• _Activity_
Below are lines of data, and only some are wanted. Please repeat exactly those from the line that has "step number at" through the line that has "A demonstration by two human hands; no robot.".

• _Collected data_
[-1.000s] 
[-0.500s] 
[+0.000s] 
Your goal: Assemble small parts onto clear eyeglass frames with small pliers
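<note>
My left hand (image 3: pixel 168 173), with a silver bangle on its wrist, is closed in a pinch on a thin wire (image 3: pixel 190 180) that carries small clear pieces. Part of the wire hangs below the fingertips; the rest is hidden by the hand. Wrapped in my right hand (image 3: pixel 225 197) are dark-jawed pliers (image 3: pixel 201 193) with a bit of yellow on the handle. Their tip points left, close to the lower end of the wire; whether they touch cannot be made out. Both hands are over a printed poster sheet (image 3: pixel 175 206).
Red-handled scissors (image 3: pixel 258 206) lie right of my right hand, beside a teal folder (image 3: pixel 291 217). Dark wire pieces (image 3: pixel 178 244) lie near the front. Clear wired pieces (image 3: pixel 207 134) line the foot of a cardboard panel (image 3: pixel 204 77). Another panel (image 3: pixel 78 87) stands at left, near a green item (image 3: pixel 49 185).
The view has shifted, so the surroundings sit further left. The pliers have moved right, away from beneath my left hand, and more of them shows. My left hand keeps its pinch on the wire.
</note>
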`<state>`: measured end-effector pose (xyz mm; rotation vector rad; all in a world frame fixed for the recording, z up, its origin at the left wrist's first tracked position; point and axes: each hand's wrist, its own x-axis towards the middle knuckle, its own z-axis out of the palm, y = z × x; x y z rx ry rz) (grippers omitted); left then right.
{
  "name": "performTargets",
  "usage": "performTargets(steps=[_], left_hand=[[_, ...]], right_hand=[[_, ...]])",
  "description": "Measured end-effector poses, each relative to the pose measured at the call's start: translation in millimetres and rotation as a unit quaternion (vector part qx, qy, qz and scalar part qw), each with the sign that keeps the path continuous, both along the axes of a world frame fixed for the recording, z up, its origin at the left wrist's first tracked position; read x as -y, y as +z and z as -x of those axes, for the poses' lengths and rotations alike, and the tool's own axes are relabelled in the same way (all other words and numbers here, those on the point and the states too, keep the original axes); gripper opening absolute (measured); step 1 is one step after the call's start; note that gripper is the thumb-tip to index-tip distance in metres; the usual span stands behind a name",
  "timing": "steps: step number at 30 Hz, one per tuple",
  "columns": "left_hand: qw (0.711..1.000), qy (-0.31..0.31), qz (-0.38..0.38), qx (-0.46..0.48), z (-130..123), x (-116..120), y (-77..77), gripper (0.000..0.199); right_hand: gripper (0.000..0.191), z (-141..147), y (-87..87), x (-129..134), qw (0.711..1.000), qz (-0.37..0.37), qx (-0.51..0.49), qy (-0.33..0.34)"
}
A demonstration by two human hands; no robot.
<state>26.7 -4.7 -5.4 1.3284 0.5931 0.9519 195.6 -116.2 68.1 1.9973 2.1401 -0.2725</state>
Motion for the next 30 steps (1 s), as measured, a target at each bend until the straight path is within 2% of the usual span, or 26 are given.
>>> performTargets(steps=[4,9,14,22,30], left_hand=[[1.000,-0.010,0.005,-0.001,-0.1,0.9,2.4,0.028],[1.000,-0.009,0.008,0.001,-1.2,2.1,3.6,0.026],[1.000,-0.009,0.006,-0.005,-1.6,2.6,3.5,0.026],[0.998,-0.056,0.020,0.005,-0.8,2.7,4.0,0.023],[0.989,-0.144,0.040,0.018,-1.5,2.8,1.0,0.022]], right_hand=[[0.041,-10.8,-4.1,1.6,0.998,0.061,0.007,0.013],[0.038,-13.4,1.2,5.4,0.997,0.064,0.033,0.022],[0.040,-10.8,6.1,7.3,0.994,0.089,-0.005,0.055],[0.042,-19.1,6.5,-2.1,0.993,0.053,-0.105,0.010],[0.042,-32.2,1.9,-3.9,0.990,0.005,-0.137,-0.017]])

• _Answer area_
  "timing": "steps: step number at 30 Hz, one per tuple",
  "columns": "left_hand: qw (0.711..1.000), qy (-0.31..0.31), qz (-0.38..0.38), qx (-0.46..0.48), z (-130..123), x (-116..120), y (-77..77), gripper (0.000..0.199); right_hand: gripper (0.000..0.191), z (-141..147), y (-87..87), x (-129..134), qw (0.711..1.000), qz (-0.37..0.37), qx (-0.51..0.49), qy (-0.33..0.34)"
}
A demonstration by two human hands; no robot.

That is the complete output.